===== Data section =====

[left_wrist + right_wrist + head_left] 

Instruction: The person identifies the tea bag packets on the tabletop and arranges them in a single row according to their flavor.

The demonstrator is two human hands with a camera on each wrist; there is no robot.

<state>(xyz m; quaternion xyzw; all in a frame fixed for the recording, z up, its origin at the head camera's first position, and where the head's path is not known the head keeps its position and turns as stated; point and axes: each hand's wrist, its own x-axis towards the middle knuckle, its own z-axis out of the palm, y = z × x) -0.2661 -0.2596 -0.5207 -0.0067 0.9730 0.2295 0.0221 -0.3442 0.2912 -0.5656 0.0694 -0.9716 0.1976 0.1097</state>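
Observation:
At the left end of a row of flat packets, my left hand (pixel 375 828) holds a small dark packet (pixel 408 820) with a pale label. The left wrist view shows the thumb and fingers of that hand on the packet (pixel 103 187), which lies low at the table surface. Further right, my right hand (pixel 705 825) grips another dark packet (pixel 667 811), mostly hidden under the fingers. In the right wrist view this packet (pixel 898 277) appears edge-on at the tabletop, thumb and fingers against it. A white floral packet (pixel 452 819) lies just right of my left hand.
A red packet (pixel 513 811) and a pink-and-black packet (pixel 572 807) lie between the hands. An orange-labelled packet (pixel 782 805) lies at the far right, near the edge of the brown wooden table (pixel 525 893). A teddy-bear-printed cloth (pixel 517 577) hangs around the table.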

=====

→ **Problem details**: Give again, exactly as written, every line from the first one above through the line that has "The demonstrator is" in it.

→ **Exercise output**:
[left_wrist + right_wrist + head_left] 

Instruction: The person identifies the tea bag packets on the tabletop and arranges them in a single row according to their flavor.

The demonstrator is two human hands with a camera on each wrist; there is no robot.

Nothing further belongs to this answer.